Bill Levitt, then the mayor of Alta, his wife Mimi and I started the Alta Defense Fund 39 years ago. ADF was to stop development in Little Cottonwood Canyon and Albion Basin. In 1966 one could buy one acre in Albion Basin for $500. The same lot now costs more than $1 million dollars. In 1980 many of the condominium developers of Park City eyed Alta and Albion Basin as their next big money-making development.

Once the Alta Defense Fund had sufficient donations to legally battle prospective developers, we became Friends of Alta. During the intervening nearly four decades, Albion Basin remains largely as my grandfather and I have seen it. However, there is a new threat in the form of an effort to eliminate “the Red Snake” a.k.a. traffic congestion.
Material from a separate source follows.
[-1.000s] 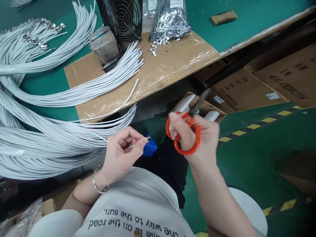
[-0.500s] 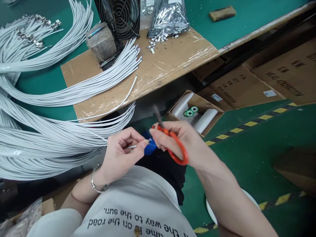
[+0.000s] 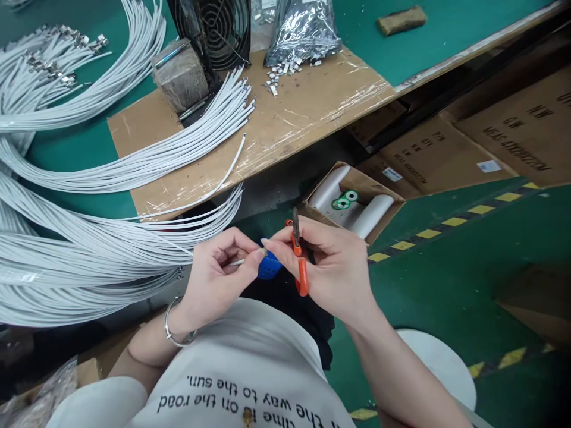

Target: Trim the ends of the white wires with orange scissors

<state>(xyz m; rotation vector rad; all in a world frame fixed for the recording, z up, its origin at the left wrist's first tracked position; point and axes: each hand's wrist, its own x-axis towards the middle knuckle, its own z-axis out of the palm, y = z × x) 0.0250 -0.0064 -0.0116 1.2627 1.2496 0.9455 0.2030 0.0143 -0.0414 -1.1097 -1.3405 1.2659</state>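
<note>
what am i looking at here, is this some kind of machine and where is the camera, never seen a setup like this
There is no machine doing the work: these are a person's bare hands, seen from a camera worn on the head that looks forward and down.

The left hand pinches a thin white cable near its end. The right hand holds scissors with orange handles, its thumb close to that end; whether it touches is hard to tell.

On the green table, bundles of white cables lie to the left, some across a cardboard sheet. Behind are a black fan and a clear bag, with small metal pieces scattered in front of the bag.
</note>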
The Utah Department of Transportation has received $66 million to try to decongest traffic in Little Cottonwood Canyon. UDOT is obligated to do an environmental impact statement (EIS) for the proposed improvements and safety designs for the decongestion. During the last two years there has been a concerted effort — driven by the ski resorts, developers and transportation engineers — to limit the scope of the EIS to only the highway component. This narrow vision would not allow for a needed scientific analysis of the impact of the proposed highway project and increased visitors to the vital watersheds in Little and Big Cottonwood Canyons. In Salt Lake County alone, 1 million people receive their culinary water from the Cottonwoods. Yet, the money-driven project to decongest the Red Snake is not willing to spend $1 million of the $66 million to analyze what the visitor capacity of the Cottonwood Canyons is.

Zions National Park faced another congestion problem and, like other efforts driven by highway engineers and developers, the Zion designers chose to improve only “transportation.” Now that these transportation improvements have been made, significant ecological and environmental damages are impacting Zion.

Before this happens to our Cottonwoods, we need to take the time to do the analysis and protect our vital watershed. We need to act to protect the quality of water we receive and to maintain a legacy for future generations. As citizens, please demand that the Central Wasatch Commission, UDOT and others do the necessary visitor capacity study before we inadvertently destroy a vital, natural special place.

Leah Hogsten | The Salt Lake Tribune Pat Shea, president of Friends of Alta talks with The Salt Lake Tribune's editorial board, April 23, 2019.

Patrick A. Shea is an attorney in private practice and a research professor of biology at the University of Utah. He received assistance on this essay from Kyle Maynard, executive director of Friends of Alta.